Blog > Digital Archive Image Quality

One of the common questions we are asked relates to the quality of the page images on UKPressOnline:

"Why are some of the pages so much crisper (and cleaner) than others?"

It's all to do with the way we take the originals into the database.

There are two ways to get a newspaper or magazine page into the archive, as a Print-PDF or as a scanned image:

Print-PDF pages were available from the year 2000 (but not for every publication). This is where the publisher actually produced the newspaper on a computer system and generated a PDF file to send to the printing press. A great number of the newspaper archive's pages are in these Print format PDF's. Our updates of the Daily Mirror, Daily Express, Daily Star, Daily Star Sunday, Sunday Express, Church Times and Morning Star are from the actual computer files from which the newspapers are printed that day. The main advantage of these files is that they give high-quality reproduction, both on-screen and on reprint. Text is represented with very clean edges and with 100% accuracy.

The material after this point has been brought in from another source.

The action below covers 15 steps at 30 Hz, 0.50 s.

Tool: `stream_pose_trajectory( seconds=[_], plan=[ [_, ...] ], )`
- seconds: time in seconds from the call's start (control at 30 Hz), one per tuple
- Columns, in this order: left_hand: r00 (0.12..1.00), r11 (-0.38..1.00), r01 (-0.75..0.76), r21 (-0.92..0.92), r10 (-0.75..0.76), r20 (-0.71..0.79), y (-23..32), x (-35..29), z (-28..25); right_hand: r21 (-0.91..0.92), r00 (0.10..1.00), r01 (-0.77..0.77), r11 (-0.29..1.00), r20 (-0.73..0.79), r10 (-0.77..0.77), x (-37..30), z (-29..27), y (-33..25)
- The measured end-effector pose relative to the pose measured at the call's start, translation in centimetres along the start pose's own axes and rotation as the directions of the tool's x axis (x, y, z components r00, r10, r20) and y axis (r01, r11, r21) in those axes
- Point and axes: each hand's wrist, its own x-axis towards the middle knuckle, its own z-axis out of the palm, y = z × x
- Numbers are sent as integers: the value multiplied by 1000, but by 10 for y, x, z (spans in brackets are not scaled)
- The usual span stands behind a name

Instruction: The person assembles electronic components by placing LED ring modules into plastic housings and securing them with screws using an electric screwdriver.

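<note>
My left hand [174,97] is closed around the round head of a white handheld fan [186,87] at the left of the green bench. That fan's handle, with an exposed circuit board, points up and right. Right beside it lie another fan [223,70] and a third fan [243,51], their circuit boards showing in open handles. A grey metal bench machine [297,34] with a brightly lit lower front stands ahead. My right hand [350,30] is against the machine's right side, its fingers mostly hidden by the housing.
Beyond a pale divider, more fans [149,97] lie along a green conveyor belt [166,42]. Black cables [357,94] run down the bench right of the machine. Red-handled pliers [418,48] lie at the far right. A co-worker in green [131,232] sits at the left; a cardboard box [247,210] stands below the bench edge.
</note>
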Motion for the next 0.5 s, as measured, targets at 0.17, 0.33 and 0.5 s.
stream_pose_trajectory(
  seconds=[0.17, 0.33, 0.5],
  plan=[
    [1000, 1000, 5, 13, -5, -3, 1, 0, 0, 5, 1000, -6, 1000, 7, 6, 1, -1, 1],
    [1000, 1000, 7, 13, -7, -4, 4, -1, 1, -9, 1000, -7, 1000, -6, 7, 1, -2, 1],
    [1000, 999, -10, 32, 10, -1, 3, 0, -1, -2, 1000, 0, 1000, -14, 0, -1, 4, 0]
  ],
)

However, most of the pages pre-date the age of computer-imagesetting. The 'pre-computer' pages in UKPressOnline from 1835 to 2001 are scanned from the original paper editions or from microfilm. Some of these pages have been badly damaged or have suffered serious degradation such as damp, long-term exposure to sunlight and any other number of time-related problems. The newspapers from some days are missing because nobody has a copy of them. We put a lot of effort into finding these missing editions and adding them to UKPressOnline. We scan the pages to as high a resolution as we can, sometimes this is to 400dpi (Dots-Per_Inch), more often to 330dpi. These images are dependent on the quality of the original. We then use OCR (Optical Character Recognition) on the page image to make the text available and, again, the success of this process depends on the quality of the original. We will get much more accurate text from a clean page with large type than we will from an old, faded page with very small type. On the occasions where the OCR results are not particularly good we are happy to reprocess the page to improve the results (pages which have problems can be reported to us by subscribers via the 'Report Page' buttons).

To print out any of the pages we would recommend that you print from the PDF file. You may wish to use the 'fit to page' setting to fit the whole page on one sheet, but this can result in a page of very small type. If you do not have a large-format printer (A3 or larger) you may wish to print a tiled page to obtain text at full-size or to take the file to a local quick-print bureau.